EXPERIMENTAL/INVESTIGATIONAL

GENITAL/REPRODUCTIVE ORGAN TRANSPLANTATION
Genital and reproductive organ transplantation (e.g., penile or uterine) is considered experimental/investigational and, therefore, not covered because the safety and/or effectiveness of this service cannot be established by review of the available published peer-reviewed literature.

REQUIRED DOCUMENTATION

The individual's medical record must reflect the medical necessity for the care provided. These medical records may include, but are not limited to: records from the professional provider's office, hospital, nursing home, home health agencies, therapies, and test reports.

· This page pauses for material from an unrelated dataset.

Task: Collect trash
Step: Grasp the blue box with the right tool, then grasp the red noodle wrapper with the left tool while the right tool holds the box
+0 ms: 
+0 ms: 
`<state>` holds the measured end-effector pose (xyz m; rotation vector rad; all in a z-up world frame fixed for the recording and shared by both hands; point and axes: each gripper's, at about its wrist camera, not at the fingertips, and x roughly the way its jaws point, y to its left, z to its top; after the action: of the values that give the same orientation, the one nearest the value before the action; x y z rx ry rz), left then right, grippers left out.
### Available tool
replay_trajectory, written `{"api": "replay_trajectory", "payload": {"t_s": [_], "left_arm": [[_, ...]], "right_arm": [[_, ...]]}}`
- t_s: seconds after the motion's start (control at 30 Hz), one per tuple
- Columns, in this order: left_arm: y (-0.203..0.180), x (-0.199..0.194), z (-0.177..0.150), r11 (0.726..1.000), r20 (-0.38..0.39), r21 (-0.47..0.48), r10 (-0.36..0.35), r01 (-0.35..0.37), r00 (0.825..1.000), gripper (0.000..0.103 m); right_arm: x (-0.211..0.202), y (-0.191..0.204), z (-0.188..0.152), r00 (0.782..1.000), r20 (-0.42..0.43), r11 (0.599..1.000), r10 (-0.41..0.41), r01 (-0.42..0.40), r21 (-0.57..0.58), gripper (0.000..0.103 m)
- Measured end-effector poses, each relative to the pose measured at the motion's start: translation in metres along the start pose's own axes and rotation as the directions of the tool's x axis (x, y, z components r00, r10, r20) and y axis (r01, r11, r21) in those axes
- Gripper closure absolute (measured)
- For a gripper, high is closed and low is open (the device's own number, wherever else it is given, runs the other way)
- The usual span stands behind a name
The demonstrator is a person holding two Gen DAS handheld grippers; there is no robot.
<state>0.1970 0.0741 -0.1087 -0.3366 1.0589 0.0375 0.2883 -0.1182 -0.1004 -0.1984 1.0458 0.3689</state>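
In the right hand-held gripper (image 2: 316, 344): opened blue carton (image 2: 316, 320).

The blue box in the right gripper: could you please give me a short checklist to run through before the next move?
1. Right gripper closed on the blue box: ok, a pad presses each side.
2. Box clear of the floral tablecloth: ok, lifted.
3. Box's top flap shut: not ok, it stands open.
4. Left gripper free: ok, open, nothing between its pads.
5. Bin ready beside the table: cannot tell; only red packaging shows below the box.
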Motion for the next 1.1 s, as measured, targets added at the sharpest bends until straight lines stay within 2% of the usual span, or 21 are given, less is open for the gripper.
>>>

The Company may conduct reviews and audits of services to our members, regardless of the participation status of the provider. All documentation is to be available to the Company upon request. Failure to produce the requested information may result in a denial for the service.

Guidelines

LETTERS OF RECOMMENDATION

The mental health professional provider's recommendation letter for surgery should include all of the following:
  • The individual's general identifying characteristics
  • The initial and evolving gender, sexual, and other psychiatric diagnoses
  • The duration of their professional relationship, including the type of psychotherapy or evaluation that the individual underwent
  • The eligibility criteria that have been met and the mental health professional provider's rationale for hormone therapy or surgery
  • The degree to which the individual has followed the eligibility criteria to date and the likelihood of future compliance
  • Whether the author of the letter is part of a gender team
  • The sender welcomes a phone call to verify the fact that the mental health professional provider actually wrote the letter as described in this document
When two letters of recommendation are required and the first letter is from an individual with a master's degree, the second letter should be from a psychiatrist or a PhD-level clinical psychologist, who can be expected to adequately evaluate co-morbid psychiatric conditions.

BENEFIT APPLICATION

Subject to the terms and conditions of the applicable benefit contract, gender affirming interventions are covered under the medical benefits of the Company's products when the medical necessity criteria listed in this medical policy are met.​

Services that are cosmetic are a benefit contract exclusion for all products of the Company. Therefore, they are not eligible for reimbursement consideration.

BILLING GUIDELINES

Current Procedural Terminology (CPT) codes 55970 Intersex surgery; male to female or CPT 55980 Intersex surgery; female to male, are considered global procedure codes. These codes include distinct surgical procedures. Do not report individual procedure codes representing each component of a global procedure code.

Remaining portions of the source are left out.